The Four Seasons by Nicolas Poussin

“The Spies with the Grapes of the Promised Land” by Nicolas Poussin

“Autumn” by Nicolas Poussin is also known as “The Spies with the Grapes of the Promised Land” depicts a scene in which long shadows are cast by the evening sun, whose fading light catches a town nestling under a mountain in the distance and buildings perched on a rocky ledge to the right. The central figures of the composition are from the story in the Old Testament, Book of Numbers in which two Israelite spies return to their camp with the Grapes of the Promised Land. In Poussin’s interpretation, they need a pole to carry the enormous grapes, whose size is symbolic of the Promised Land. One of the spies also holds a branch of huge oranges.

This painting is one of four oil paintings by Nicolas Poussin, which together are called The Four Seasons.

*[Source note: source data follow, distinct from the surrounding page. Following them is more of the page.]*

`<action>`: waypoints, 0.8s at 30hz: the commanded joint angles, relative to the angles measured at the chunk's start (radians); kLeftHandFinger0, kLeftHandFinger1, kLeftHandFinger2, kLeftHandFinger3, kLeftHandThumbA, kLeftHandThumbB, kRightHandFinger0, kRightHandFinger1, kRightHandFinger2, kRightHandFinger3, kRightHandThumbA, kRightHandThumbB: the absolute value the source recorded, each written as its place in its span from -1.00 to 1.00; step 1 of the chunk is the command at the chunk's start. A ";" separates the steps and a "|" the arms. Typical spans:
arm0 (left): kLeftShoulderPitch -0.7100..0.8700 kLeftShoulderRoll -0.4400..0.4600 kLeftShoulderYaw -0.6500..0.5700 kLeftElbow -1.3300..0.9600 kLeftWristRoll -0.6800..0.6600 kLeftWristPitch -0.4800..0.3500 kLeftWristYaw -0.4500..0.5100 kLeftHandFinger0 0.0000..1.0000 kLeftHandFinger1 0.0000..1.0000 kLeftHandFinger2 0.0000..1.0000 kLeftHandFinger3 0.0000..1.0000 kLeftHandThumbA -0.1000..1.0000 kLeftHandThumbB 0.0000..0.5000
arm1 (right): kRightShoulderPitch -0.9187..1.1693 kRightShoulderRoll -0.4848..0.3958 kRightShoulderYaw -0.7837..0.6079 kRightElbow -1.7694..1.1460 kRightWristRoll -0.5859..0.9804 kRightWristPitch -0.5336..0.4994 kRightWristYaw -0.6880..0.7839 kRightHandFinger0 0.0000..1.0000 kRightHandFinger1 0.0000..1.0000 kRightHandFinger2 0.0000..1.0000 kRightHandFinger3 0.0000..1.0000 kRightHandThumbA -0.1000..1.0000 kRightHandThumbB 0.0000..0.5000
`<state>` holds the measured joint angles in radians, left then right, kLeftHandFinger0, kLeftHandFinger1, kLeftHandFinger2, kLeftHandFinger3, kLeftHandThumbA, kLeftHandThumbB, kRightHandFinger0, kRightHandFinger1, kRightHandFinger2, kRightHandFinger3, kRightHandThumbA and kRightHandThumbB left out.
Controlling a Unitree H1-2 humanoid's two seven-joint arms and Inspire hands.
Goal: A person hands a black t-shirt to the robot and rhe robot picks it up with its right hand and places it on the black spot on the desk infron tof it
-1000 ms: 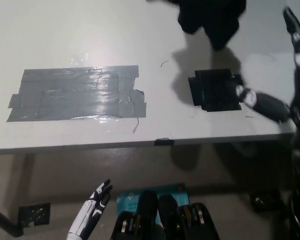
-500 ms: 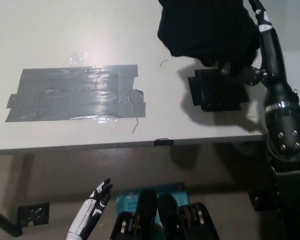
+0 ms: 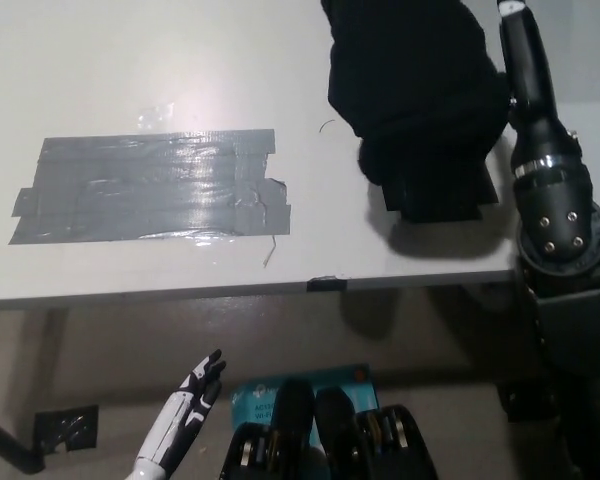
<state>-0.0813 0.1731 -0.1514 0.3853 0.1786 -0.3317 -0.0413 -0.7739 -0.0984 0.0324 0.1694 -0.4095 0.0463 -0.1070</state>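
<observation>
Right hand is out of sight for you now: the black right arm [image 3: 545,190] runs up the right edge of the head view and disappears beside the black t-shirt [image 3: 415,85], so I cannot tell whether its fingers are clamped on the cloth or already loose. Look at what has changed, though. A second ago the shirt was a small bundle high at the top edge, well clear of the black spot [image 3: 440,195]; half a second ago it hung lower, just reaching the spot's far side. Now it has come down again and drapes over most of the mark, with only the near strip showing below the fabric. My read: you are at the placing stage, and the cloth looks close to resting on the white desk [image 3: 160,70]. The grey tape patch [image 3: 150,190] sits well apart, untouched. Your white left hand [image 3: 190,405] idles low, below the desk edge, fingers apart and empty.
</observation>
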 commanded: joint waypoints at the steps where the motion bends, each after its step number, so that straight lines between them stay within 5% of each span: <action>1: -0.015 0.015 0.009 -0.013 0.006 -0.038 0.000 1.00 1.00 1.00 1.00 1.00 1.00 | -0.090 0.003 0.017 0.040 -0.137 -0.120 -0.213 -1.00 -0.71 0.01 0.08 -1.00 -0.11; 3: -0.018 0.016 0.010 -0.015 0.011 -0.036 0.003 1.00 1.00 1.00 1.00 1.00 1.00 | -0.084 -0.003 0.022 0.051 -0.121 -0.153 -0.204 -1.00 -0.39 0.60 0.69 -1.00 -0.23; 7: -0.018 0.017 0.011 -0.026 0.009 -0.023 -0.002 1.00 1.00 1.00 1.00 1.00 1.00 | -0.078 -0.005 0.027 0.073 -0.103 -0.204 -0.216 -1.00 -0.21 0.71 0.91 -1.00 -0.27; 13: -0.022 0.018 0.011 -0.029 0.010 -0.019 -0.003 1.00 1.00 1.00 1.00 1.00 1.00 | -0.079 -0.010 0.020 0.096 -0.099 -0.236 -0.243 -0.98 -0.05 0.80 1.00 -1.00 -0.40; 24: -0.025 0.013 0.017 -0.040 -0.002 0.012 -0.010 1.00 1.00 1.00 1.00 1.00 1.00 | -0.093 -0.024 0.018 0.175 -0.106 -0.269 -0.279 -0.90 0.02 0.84 1.00 -1.00 -0.29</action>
<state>-0.0945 0.1749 -0.1491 0.3833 0.1840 -0.3291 -0.0432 -0.7840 -0.1046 0.0550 0.3315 -0.5027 -0.1435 -0.3192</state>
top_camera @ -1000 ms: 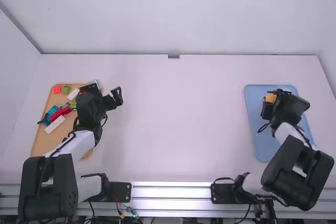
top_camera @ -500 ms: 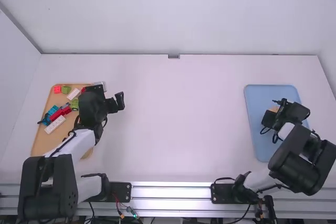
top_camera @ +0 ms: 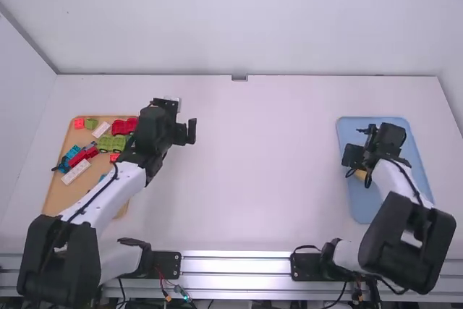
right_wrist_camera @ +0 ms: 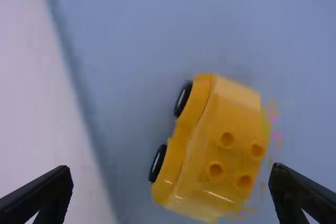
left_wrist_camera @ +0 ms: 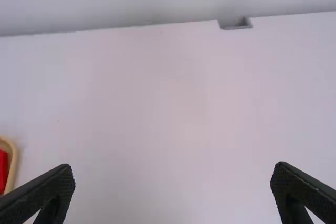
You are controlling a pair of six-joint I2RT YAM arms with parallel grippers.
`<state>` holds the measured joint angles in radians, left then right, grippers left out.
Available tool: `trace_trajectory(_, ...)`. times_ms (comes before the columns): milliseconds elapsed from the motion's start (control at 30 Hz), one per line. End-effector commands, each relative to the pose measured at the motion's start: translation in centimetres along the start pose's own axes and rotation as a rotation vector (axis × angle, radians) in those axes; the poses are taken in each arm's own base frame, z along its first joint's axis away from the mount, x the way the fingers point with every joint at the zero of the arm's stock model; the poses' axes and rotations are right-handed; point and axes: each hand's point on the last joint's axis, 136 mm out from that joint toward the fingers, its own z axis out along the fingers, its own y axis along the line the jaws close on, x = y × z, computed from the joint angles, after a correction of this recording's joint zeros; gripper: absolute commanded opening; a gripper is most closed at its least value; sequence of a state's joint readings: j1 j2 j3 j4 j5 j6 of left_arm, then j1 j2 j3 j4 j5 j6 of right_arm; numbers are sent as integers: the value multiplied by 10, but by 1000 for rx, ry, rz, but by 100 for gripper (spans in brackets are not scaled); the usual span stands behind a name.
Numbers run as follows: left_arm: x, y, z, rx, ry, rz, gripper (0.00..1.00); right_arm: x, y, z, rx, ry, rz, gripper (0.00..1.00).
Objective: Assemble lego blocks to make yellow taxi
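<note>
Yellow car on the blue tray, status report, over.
Right gripper open, above the yellow car. Car unheld on blue tray. Left gripper open over the white table, well apart, not in the way.

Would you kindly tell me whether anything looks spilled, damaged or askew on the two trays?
Nothing looks spilled or damaged. The yellow car sits studs up on the blue tray, only slanted to its edge. The loose blocks lie at mixed angles on the tan tray, which seems ordinary for spare parts.
</note>
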<state>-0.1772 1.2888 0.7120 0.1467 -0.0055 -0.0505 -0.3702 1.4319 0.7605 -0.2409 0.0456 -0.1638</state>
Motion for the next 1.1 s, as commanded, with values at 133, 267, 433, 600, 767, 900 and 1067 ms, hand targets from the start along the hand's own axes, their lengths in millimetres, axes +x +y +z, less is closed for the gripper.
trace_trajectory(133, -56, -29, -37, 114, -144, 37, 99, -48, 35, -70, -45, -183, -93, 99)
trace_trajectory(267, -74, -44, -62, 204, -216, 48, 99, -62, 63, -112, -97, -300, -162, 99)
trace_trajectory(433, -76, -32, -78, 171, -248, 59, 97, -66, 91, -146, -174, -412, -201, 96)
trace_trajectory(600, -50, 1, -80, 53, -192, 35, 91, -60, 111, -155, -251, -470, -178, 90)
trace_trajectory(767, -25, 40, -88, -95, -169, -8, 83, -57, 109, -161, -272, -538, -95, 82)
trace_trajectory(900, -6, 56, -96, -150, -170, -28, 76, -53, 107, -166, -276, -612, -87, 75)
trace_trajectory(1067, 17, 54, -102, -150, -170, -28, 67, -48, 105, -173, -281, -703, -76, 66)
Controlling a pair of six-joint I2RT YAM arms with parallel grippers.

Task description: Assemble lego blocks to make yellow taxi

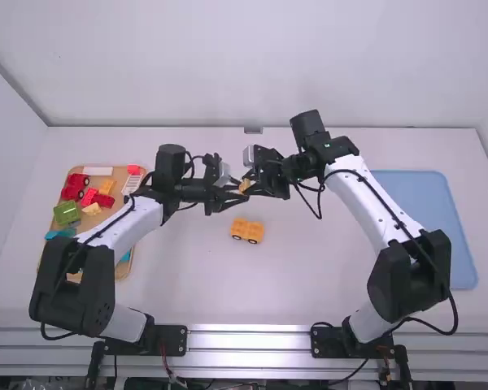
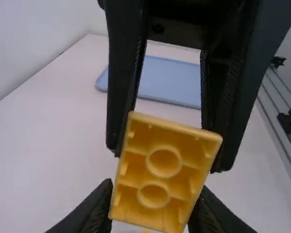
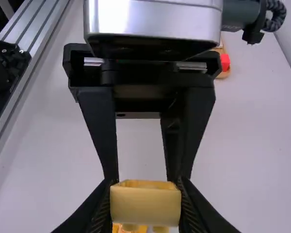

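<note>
Above the mid-table my left gripper (image 1: 237,191) and right gripper (image 1: 253,184) meet at a small yellow block (image 1: 244,186). In the left wrist view the yellow block (image 2: 160,172) shows its hollow underside, flanked by the fingers of the left gripper (image 2: 153,194) and, from the far side, the right gripper (image 2: 169,150). The right wrist view has the block (image 3: 145,206) between the right gripper's (image 3: 145,201) fingertips, the left gripper's (image 3: 143,177) fingers at its upper edge. Both are shut on it. A yellow wheeled piece (image 1: 247,230) rests on the table below.
On the left stands a wooden tray (image 1: 124,264) with red, green, blue, white and yellow blocks, partly beneath the left arm. A blue tray (image 1: 427,211) lies on the right, beyond the right arm. A metal rail (image 1: 248,340) runs along the near edge.
</note>
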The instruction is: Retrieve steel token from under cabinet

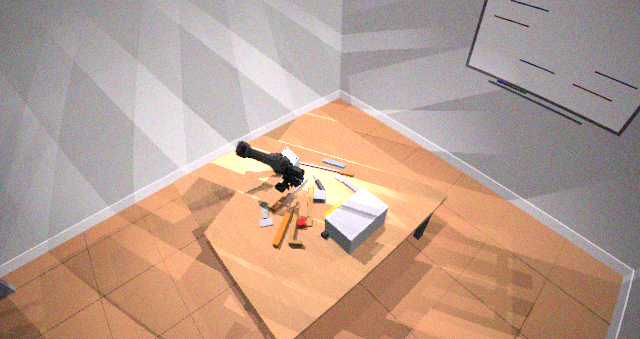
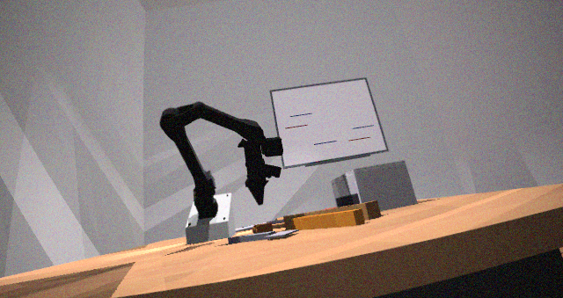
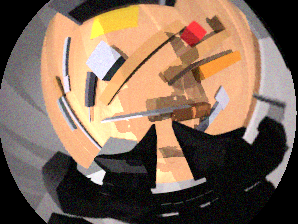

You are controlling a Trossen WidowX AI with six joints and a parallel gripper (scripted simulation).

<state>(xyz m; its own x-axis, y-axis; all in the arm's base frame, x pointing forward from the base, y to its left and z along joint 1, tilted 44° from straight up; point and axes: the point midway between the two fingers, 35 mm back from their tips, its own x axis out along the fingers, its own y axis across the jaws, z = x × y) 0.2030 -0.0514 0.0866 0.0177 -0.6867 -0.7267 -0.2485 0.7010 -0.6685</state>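
Note:
The grey cabinet (image 1: 356, 219) (image 2: 378, 185) stands on the right part of the table. The yellow marked area (image 1: 334, 208) (image 3: 115, 22) lies in front of it. The steel token does not show in any view. My gripper (image 1: 286, 185) (image 2: 258, 199) (image 3: 162, 124) hangs above the table and points down, left of the cabinet. Its fingers stand a little apart with nothing between them. Right below it lies a long tool (image 1: 287, 197) (image 3: 166, 112) with a brown handle and a grey shaft.
Loose tools lie between gripper and cabinet: an orange bar (image 1: 281, 229) (image 2: 329, 219) (image 3: 220, 66), a red cube (image 1: 301, 222) (image 3: 194, 31), a wooden stick (image 1: 310, 206), a grey scraper (image 1: 265, 216), a grey brush (image 1: 319, 191). A thin rod (image 1: 325, 168) and a grey bar (image 1: 333, 163) lie behind.

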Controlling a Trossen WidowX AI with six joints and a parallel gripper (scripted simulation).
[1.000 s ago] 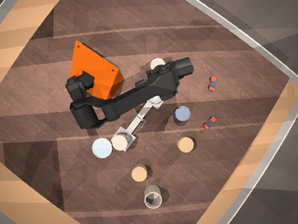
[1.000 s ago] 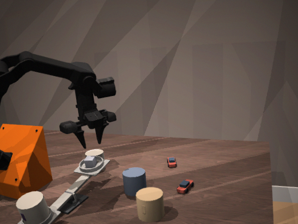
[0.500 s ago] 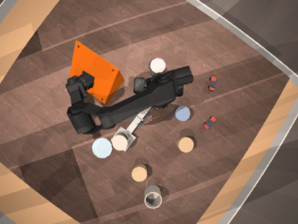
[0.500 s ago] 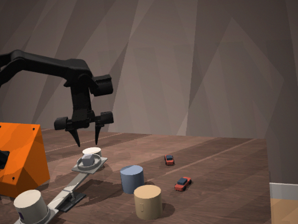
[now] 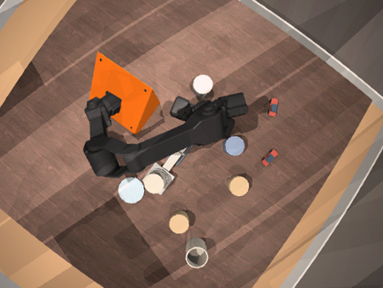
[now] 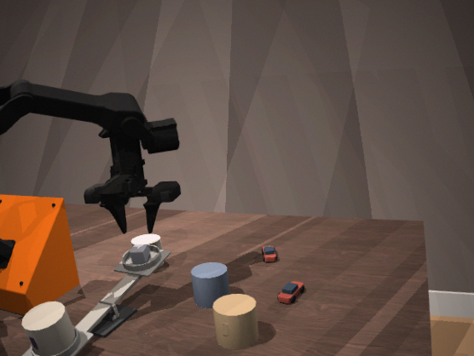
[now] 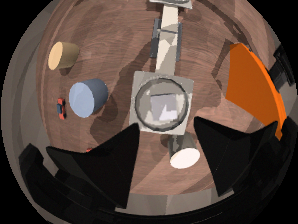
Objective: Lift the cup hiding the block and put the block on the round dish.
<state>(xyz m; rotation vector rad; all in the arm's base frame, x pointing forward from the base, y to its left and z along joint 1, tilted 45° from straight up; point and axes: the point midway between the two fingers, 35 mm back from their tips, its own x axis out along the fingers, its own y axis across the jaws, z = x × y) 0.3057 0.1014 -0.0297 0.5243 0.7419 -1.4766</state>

They are the last set of paintings to be completed by Poussin. The collection was painted in Rome between 1660 and 1664 for the nephew of Cardinal Richelieu. Each picture is a symbolic landscape with Old Testament figures conveying the different seasons and times of the day. Executed when the artist was in failing health suffering from a tremor in his hands, the Seasons are a philosophical reflection on the natural order of the world. Poussin chose to symbolise each season by a specific episode from the Old Testament. The iconography evokes not only the Christian themes of death and resurrection but also the pagan imagery of classical antiquity.

In this Autumn cycle, Poussin has painted a woman gathering fruit on a ladder leaning against the tree, with the ladder appearing to rise out of the grapes. This iconography can be interpreted as the Tree of Life, and the heavenly rewards promised in paradise after salvation.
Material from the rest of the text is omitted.